Non-nerd explanation of that graph: Pick the probability you had Covid initially (called the prior probability -- prior to getting new evidence) on the x-axis. The y-axis gives the posterior probability -- the probability after updating on the new evidence. New evidence being a positive test (blue), a negative test (orange), or mixed tests (green).

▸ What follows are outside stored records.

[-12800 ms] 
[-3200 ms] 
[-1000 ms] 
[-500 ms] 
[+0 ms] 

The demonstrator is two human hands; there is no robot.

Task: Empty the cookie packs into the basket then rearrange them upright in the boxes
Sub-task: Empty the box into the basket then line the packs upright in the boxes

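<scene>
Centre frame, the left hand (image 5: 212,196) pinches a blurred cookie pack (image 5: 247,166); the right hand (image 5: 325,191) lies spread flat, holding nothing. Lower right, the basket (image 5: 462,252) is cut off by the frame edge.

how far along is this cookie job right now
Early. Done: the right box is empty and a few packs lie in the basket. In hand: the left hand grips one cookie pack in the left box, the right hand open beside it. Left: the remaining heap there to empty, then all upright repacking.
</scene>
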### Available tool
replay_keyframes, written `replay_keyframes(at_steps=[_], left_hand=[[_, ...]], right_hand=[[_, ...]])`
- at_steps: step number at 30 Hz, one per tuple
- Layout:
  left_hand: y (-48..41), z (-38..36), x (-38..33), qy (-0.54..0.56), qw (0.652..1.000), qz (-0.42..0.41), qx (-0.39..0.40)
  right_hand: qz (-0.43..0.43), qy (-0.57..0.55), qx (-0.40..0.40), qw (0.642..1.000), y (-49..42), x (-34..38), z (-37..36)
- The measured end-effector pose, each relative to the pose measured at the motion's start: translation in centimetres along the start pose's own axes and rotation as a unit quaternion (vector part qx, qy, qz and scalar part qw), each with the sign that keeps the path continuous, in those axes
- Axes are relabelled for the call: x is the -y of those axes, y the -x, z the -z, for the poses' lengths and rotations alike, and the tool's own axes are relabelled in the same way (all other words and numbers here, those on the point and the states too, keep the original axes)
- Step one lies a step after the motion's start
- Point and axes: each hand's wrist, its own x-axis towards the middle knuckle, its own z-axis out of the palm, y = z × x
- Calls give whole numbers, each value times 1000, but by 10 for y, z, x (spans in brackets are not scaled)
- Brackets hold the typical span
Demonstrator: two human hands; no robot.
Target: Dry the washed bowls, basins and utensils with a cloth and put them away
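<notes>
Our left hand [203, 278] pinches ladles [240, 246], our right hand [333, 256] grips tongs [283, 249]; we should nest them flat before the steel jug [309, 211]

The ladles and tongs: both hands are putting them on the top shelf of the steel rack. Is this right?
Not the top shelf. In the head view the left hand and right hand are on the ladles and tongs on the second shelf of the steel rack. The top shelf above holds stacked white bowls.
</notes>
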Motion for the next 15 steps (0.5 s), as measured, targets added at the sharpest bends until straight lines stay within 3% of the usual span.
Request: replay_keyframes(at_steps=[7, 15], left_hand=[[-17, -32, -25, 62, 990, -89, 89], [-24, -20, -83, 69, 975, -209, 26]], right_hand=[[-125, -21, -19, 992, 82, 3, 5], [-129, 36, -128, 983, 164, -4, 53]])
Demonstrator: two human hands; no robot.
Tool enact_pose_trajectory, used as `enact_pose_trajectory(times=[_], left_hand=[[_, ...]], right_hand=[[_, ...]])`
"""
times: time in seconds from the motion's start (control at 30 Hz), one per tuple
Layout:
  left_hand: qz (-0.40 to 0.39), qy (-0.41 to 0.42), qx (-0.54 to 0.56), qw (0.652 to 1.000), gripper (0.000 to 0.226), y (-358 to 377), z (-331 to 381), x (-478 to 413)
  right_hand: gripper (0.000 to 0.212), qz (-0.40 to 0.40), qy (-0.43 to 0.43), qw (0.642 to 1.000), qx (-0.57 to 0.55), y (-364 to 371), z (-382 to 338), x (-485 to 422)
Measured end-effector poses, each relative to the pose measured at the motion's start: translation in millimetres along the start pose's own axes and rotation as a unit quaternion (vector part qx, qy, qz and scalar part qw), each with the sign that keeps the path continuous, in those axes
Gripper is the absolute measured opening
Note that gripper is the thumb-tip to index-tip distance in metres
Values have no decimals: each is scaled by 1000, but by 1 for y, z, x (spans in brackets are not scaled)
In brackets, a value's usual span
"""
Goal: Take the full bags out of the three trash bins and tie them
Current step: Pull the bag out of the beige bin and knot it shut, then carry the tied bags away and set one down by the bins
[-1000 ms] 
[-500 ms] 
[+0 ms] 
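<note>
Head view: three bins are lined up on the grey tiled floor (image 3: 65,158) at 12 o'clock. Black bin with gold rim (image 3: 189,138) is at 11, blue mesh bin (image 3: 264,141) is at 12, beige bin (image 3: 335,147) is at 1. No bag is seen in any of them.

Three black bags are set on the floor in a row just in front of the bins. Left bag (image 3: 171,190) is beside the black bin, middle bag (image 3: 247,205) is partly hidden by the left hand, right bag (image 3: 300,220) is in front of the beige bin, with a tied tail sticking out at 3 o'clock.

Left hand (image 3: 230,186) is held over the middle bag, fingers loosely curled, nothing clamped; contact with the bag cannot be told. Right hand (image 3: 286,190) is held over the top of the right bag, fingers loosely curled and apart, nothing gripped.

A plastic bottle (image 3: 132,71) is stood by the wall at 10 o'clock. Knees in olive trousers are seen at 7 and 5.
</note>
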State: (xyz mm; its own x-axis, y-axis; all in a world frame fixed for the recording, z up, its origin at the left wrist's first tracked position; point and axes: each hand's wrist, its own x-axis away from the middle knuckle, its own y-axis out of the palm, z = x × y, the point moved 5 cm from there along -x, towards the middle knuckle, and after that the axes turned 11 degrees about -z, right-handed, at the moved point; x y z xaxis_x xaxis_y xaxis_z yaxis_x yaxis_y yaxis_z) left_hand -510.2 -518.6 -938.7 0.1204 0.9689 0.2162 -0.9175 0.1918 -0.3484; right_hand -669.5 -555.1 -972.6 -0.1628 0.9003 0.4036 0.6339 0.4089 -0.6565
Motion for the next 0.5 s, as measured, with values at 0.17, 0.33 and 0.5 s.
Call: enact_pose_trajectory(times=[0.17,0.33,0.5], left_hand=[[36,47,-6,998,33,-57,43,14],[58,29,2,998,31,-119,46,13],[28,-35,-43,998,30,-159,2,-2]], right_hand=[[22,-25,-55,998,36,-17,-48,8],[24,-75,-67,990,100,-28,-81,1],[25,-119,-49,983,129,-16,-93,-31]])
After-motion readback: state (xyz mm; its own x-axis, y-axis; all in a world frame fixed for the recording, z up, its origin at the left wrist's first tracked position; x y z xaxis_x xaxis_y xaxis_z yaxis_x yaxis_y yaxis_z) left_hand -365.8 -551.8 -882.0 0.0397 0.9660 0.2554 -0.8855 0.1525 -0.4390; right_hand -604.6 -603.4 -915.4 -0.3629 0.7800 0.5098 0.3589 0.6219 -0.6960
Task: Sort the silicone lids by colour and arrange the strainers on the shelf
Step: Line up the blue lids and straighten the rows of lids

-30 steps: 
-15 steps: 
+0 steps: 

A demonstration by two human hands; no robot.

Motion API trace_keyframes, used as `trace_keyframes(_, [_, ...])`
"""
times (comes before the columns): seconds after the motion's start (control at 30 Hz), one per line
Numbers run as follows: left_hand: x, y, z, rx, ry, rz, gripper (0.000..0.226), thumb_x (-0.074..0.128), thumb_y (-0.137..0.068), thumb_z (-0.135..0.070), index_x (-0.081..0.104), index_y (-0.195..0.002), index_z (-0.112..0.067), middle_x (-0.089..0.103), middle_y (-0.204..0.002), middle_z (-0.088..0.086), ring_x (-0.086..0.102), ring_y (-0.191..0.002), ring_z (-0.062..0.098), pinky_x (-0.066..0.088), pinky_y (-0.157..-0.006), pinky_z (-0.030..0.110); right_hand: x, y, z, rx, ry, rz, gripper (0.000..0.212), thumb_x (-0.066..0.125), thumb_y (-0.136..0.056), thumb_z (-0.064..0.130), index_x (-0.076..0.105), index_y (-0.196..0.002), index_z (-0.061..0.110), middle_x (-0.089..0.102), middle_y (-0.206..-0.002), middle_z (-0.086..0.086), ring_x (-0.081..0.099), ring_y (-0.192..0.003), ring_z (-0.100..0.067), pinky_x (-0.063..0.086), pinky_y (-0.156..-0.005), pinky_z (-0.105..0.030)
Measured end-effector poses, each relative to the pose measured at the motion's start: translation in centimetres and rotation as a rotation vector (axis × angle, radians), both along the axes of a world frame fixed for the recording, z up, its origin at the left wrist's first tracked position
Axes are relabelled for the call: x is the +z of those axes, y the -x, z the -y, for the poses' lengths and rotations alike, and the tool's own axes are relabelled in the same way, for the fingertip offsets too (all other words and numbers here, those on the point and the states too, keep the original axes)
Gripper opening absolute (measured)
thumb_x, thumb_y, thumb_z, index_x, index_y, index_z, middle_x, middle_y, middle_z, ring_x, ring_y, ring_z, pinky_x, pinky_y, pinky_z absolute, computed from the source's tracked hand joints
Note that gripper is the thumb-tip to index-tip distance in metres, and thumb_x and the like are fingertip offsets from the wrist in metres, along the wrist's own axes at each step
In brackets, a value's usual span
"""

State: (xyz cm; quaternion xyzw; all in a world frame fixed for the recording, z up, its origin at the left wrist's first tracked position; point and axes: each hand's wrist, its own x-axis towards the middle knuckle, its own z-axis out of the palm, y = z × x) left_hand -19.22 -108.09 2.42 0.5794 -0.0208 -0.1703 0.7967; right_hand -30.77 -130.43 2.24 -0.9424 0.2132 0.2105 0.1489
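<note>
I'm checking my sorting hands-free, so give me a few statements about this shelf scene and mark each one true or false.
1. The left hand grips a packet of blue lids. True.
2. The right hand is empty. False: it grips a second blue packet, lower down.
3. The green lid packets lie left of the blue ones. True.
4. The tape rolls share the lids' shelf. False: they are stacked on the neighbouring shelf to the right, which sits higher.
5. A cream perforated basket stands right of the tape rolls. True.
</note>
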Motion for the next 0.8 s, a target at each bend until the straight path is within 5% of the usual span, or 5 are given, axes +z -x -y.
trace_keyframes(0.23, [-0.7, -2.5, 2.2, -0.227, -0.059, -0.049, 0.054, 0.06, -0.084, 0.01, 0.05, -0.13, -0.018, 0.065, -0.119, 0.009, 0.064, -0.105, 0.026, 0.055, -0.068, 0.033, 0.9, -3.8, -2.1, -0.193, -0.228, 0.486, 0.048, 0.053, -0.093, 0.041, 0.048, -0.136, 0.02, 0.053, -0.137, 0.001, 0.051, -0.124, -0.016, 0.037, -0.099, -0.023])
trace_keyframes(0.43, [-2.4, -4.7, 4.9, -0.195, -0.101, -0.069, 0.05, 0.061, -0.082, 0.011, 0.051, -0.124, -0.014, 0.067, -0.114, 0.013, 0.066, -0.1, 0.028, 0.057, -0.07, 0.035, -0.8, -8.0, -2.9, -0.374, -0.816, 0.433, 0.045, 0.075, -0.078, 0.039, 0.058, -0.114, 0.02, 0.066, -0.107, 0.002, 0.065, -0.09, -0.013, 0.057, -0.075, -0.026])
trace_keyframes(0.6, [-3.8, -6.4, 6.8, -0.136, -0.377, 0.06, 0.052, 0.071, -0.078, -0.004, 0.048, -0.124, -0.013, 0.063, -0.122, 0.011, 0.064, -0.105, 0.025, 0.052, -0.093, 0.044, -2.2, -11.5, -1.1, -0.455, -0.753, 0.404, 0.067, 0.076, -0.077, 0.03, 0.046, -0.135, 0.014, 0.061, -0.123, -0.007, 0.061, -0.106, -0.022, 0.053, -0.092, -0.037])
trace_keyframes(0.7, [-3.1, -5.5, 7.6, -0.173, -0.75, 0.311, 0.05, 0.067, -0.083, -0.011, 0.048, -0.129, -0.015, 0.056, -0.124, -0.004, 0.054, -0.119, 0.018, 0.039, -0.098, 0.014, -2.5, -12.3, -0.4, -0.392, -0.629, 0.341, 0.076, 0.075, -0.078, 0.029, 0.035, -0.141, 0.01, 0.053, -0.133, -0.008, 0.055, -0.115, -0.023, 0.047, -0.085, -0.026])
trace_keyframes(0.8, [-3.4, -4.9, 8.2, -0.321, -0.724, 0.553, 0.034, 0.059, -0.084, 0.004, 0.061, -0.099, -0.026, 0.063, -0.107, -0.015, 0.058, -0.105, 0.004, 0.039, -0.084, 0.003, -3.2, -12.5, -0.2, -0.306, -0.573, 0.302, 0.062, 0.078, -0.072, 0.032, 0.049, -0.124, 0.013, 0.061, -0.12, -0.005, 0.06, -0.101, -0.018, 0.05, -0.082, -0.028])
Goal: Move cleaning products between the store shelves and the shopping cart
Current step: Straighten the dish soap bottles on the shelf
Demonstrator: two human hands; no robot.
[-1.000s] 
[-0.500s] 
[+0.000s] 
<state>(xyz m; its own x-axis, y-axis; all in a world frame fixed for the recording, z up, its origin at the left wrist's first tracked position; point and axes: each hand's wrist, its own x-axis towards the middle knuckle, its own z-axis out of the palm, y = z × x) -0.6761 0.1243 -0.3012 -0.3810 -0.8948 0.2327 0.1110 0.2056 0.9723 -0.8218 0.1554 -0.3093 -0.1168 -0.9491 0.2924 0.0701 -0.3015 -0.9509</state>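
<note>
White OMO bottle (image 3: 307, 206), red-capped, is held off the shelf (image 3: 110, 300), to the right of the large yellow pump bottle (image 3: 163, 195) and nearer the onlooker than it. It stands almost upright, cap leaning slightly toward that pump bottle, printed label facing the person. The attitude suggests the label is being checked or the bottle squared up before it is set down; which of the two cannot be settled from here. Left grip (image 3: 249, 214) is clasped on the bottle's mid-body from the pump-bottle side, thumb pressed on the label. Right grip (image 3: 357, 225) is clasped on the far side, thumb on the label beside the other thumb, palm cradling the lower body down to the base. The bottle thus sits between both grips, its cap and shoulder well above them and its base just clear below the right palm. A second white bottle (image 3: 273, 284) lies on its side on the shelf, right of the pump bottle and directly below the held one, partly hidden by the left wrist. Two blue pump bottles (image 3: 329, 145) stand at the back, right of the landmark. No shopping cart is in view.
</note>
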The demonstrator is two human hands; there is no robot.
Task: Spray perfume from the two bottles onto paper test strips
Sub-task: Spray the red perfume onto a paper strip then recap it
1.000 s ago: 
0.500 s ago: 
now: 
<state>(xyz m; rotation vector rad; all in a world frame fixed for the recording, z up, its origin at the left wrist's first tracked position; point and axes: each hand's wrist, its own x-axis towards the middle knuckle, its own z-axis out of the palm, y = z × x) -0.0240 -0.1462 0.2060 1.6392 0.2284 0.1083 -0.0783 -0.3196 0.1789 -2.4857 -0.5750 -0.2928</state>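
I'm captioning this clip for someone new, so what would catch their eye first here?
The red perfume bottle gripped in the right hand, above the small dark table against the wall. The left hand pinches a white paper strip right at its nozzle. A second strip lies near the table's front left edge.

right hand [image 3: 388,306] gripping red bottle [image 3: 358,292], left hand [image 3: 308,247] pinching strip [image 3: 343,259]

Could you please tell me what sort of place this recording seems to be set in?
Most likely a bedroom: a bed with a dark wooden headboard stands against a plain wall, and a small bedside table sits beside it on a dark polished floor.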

The red line -- just the y=x diagonal -- is if you don't test at all, so the probability doesn't change.
If I'm Bayesing this out correctly then the green line in the following plot gives the posterior probability of Covid as a function of the prior probability: https://user-images.githubusercontent.com/9928/168380795-474c10cc-6e36-46a8-b03d-b73e699ce138.png This makes the probably-wrong assumption that, given Covid and given not-Covid, repeated test results are independent from each other. So getting a true positive followed by a false negative is just the product of those probabilities.
You say "vanishingly rare" but the pamphlet with the test says it "correctly identified 33 out of 35 (94.3%) of symptomatic positive samples and correctly identified 102 out of 104 (98.1%) of symptomatic negative samples". Which sounds like a 1.9% chance of a false positive and 8.6% chance of false negative.
predicted YES
@dreev I was going off of my memory of the features of the COVID tests on the market - I am not familiar with the specific pamphlet you are referencing.
bought Ṁ17 of YES
False positives with covid tests (both pcr and antigen) are vanishingly rare. False negatives are very common. If you took 4 tests with 2 coming back positive and 2 coming back negative, you almost certainly have (or had) covid. There's a possibility you had it and are still testing positive even though you're no longer contagious, but I'd still count that as a "yes" the way your question is worded.